Почему мои сестры и моя мать, казалось, украдкой высмеивали мои идеалы и прививали мне свои? Я издала книгу, которую даже сама могла еще читать. Шесть лет лишений, волнений и трудностей. Читатели посылали мне письма и звонили посреди ночи, чтобы сказать мне, что книга жизненна, что она прекрасна и честна. Сейчас я сидела в чулане, качая коленями. Но из своей семьи я выпадала, потому что у меня не было детей. Это абсурд. Я знаю это. Но что-то во мне повторяет катехизис. Что-то во мне оправдывается перед всеми теми людьми, которым нравятся мои поэмы; что-то во мне говорит: — О, вспомни, у тебя нет детей!
— Изадора!
Почти тридцать. Иностранцы иногда давали мне двадцать пять, но я вижу, как неумолимо подкрадывается возраст, подарок смерти. Уже были легкие морщины на моем лбу, я могла не обращать на них внимания. Гораздо хуже было с глазами. Под глазами была мелкая сеть морщинок, крошечные борозды, отметины болезни глаз. А в уголках стали заметны три четкие линии, как будто начали проявляться невидимые чернила, все больше и больше.
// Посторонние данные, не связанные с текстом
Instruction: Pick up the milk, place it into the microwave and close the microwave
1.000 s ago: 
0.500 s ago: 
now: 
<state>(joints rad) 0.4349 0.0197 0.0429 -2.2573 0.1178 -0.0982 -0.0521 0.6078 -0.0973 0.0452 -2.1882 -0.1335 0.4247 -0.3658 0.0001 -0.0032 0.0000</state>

В уголках рта тоже были морщины, из-за чего улыбка получалась поблекшей. Как будто старость приближалась к лицу в предзнаменовании суровой смерти. О, подбородок пока гладкий, но на него почти не смотрят на фоне шеи. Груди пока еще высокие, но надолго ли?
Это смешно: вопреки моему желанию забеременеть, я словно живу своей тайной мечтой о ребенке. Я, кажется, была напугана всеми переменами, происходящими со мной. Они не пропустят это незамеченным. Я, кажется, Знаю, когда могла быть оплодотворена, на второй неделе цикла я почувствовала тихий зуд в животе, который потом превратился в звон. Несколько дней спустя я часто обнаруживала крошечные пятнышки крови на мембране. Яркие красные пятна — заметный след, ставший показателем того, что я могу иметь ребенка. Я почувствовала волны неописуемого уныния и облегчения. Действительно, лучше никогда не родиться.
Мембрана стала для меня подобна фетишу. Барьером между моей маткой и мужчинами. Когда-нибудь мысль о рождении ЕГО ребенка разозлит меня. Позволить ему родить его, собственного ребенка! Если у меня будет ребенок, я захочу, чтобы он был весь мой. Девочка, похожая на меня, даже лучше. Девочка, которая тоже будет способна завести своего собственного ребенка. Ребенка, который получит их имя. Ребенка, который закрывает твою любовь к мужчине и ты служишь и нравишься ему, и любишь его после всего этого еще крепче. Единственное, что сильно раздражало и истощало терпение — быть заложницей своих собственных ощущений и своего ребенка.
— Изадора!
Но, может быть, я уже была заложницей. Заложницей моего страха. Заложницей моего ошибочного выбора. Что значит быть женщиной? Если это подразумевает такую же жизнь, как у Рэнди или как у моей матери, то я не желаю этого. Гораздо лучше быть такой интеллектуальной монашкой, какой была я, чем такой, как они.